Lisa hovered, barking at stragglers, "Move it, he's not your babysitter!" Her harsh support kept them in line, though she grinned at Vice, "You owe me, star."
He nodded, too busy to argue, his drive burning—Nam couldn't see a mess.
A kid wailed in bed four, fever spiking.
Vice checked the chart. 'Just a cold?' he thought.
But his gut nagged, he wasn't sure of his ability to diagnose based on sight.
He flagged a nurse, "Get fluids in him, now," and caught the Dengue hint Nam had mentioned, earning a quiet [+10 LP].
He juggled, redirecting a janitor clogging the hall, soothing a groaning patient with, "Hang on, we're on it," and the centre hummed smoother, his headache pulsing but ignored.
Around 9 AM, a guy with a limp hobbled in, griping, "Doc, my leg's killing me!" Vice peeked,swollen, red.
"Sit," he said, thinking, 'Infection, maybe?' He swapped ointment duty to a nurse, earning [+5 LP], and kept moving.

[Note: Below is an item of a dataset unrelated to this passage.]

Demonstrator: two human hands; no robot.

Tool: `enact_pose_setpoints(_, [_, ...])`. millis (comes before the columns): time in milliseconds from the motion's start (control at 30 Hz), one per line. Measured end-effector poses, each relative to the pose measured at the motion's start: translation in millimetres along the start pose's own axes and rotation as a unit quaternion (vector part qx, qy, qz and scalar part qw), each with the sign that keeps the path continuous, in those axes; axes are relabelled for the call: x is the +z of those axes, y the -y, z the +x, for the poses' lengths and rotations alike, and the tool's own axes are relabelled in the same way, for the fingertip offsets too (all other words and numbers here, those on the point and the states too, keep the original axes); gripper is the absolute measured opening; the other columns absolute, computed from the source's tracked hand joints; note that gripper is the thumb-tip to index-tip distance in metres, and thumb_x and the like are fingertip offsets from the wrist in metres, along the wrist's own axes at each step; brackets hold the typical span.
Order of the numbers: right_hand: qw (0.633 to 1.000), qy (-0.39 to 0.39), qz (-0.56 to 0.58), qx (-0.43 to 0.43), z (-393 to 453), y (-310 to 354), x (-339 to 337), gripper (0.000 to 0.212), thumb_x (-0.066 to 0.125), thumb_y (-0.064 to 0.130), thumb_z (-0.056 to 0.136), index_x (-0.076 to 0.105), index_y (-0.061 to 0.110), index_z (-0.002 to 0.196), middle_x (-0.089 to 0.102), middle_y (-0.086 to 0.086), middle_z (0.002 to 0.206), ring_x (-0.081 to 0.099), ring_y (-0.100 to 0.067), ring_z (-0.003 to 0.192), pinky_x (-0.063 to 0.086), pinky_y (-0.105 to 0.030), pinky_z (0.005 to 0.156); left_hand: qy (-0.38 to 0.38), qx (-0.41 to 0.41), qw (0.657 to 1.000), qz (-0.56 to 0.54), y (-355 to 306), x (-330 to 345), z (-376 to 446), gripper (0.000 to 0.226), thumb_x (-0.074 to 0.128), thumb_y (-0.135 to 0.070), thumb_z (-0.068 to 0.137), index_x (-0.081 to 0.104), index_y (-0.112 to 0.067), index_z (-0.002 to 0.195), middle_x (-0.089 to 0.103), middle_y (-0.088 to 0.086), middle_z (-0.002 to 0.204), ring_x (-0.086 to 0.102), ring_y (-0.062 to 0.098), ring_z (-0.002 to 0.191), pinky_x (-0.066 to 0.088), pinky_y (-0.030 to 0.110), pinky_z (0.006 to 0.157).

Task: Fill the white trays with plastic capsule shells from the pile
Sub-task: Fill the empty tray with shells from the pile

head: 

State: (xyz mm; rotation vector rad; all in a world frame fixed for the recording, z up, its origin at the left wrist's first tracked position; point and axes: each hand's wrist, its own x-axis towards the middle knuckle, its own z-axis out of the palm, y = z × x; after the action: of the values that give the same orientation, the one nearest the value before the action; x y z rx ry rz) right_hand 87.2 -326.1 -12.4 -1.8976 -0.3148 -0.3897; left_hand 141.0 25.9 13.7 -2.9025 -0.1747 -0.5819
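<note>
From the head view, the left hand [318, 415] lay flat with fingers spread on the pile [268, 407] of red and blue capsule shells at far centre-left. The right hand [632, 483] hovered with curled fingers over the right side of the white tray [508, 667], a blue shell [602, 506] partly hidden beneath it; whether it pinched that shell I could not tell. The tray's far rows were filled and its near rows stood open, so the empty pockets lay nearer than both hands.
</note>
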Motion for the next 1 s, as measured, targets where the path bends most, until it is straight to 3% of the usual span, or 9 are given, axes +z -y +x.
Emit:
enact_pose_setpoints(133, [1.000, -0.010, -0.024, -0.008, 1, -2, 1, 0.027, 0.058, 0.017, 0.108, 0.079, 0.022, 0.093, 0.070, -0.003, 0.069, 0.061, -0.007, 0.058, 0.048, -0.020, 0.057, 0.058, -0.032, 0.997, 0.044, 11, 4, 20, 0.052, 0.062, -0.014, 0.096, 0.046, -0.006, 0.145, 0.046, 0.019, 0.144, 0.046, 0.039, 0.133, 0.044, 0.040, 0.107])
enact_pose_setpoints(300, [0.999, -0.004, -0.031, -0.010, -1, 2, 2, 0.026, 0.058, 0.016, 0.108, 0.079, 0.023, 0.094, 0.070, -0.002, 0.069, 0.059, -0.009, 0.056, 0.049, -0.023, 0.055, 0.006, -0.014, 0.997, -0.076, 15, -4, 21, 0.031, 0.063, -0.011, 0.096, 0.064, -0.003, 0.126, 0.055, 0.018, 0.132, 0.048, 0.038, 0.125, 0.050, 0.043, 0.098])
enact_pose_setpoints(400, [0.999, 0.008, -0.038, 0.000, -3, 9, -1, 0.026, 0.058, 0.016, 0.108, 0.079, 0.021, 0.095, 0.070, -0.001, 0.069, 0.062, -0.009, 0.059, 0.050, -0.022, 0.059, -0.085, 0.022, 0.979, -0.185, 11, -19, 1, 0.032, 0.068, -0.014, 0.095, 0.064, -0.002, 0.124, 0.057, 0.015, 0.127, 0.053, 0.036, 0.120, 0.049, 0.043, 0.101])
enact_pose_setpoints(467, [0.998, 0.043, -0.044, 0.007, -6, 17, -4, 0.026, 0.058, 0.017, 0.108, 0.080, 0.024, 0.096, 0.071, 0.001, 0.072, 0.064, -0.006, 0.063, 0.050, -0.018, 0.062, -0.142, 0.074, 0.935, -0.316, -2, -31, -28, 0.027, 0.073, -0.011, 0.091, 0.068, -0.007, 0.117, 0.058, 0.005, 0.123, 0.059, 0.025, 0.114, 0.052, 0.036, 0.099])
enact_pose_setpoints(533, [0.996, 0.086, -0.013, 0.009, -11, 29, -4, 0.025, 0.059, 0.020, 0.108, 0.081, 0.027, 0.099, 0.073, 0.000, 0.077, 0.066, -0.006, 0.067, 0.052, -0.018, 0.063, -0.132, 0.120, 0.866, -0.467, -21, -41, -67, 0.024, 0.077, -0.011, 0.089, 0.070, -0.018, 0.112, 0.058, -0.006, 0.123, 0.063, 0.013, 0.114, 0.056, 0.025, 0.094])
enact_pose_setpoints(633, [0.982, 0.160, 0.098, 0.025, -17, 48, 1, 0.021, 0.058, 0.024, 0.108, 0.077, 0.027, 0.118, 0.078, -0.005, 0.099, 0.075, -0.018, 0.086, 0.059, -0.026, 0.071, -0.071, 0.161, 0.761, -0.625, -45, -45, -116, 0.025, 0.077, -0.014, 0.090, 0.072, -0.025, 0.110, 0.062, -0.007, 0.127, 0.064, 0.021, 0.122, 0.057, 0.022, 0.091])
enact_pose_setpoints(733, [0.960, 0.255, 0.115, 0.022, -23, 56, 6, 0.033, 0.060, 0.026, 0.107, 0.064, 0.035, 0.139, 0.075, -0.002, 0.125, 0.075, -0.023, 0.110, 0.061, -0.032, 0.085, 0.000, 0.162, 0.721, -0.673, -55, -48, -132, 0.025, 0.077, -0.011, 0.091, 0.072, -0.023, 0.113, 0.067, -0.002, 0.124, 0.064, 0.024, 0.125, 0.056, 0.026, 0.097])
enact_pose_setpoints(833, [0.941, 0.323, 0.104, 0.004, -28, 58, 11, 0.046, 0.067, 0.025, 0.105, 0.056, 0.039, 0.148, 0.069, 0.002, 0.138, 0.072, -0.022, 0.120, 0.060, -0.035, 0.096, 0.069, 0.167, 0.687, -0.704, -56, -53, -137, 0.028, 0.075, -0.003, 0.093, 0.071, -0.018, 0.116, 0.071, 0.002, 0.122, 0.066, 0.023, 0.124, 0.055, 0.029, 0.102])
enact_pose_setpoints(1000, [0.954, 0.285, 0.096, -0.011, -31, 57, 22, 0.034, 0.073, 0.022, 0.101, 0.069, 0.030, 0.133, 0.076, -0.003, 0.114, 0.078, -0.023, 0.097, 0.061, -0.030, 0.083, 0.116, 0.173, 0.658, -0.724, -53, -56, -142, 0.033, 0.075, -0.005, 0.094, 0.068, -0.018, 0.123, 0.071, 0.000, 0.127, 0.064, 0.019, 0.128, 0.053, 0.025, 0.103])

Lisa caught him, smirking, "You're like a mom herding cats—cute. Too bad you don't have this much skill when talking to females, truly sad."

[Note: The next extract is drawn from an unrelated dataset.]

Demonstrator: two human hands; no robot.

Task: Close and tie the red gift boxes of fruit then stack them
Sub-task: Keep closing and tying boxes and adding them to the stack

He flushed, muttering, "Shut up," but her laugh spurred him on.
By 11 AM, a woman with a cut hand whined, "It's deep!" Vice checked, shallow, dramatic.
"Bandage it," he told a nurse
Dodging her pouty, "But doc!"
With a quick, "You're fine."
[+5 LP.] The centre flowed, nurses on task, patients logged, chaos tamed.
His legs ached, throat scratched, but he pushed, Lisa's "Don't slack!" ringing in his ears.
Nam strode in at 2 PM, broad and gruff, eyeing the room.
"Not a disaster," he grunted, flipping through the tablet. "Better than yesterday."
Vice exhaled, shoulders slumping, head pounding harder.
The rest of the day blurred, Nam took over, Vice tagged minor cases: a sprained ankle [+15 LP], a burn [+10 Lp], a kid's cough [+5 LP].
He stabilized a chest pain case with fluids and calm words [+25 LP], then shadowed Nam in a quick stitch-up involving internal stitching.
[+10 LP]
Ending with a stubborn rash guy [+10 LP]. Total haul: 145 LP, bringing him to 615. He didn't check the reward—too wiped, saving it for later.
Nam clapped his shoulder, "Good Work, Keep it up," and left.
Vice slumped in the break room, neck stiff, the vending machine humming. The system pinged softly:
[Quest Completed: Keep the Trauma Centre in Order Before Dr. Nam's Arrival]
[Reward: You have earned a trait.]
He smirked faintly, too tired to peek, but a spark flickered—whatever [NeuroFlux Overdrive] was, it'd push him further. Tomorrow loomed, full shift ahead, and he'd grind it out, headache and all.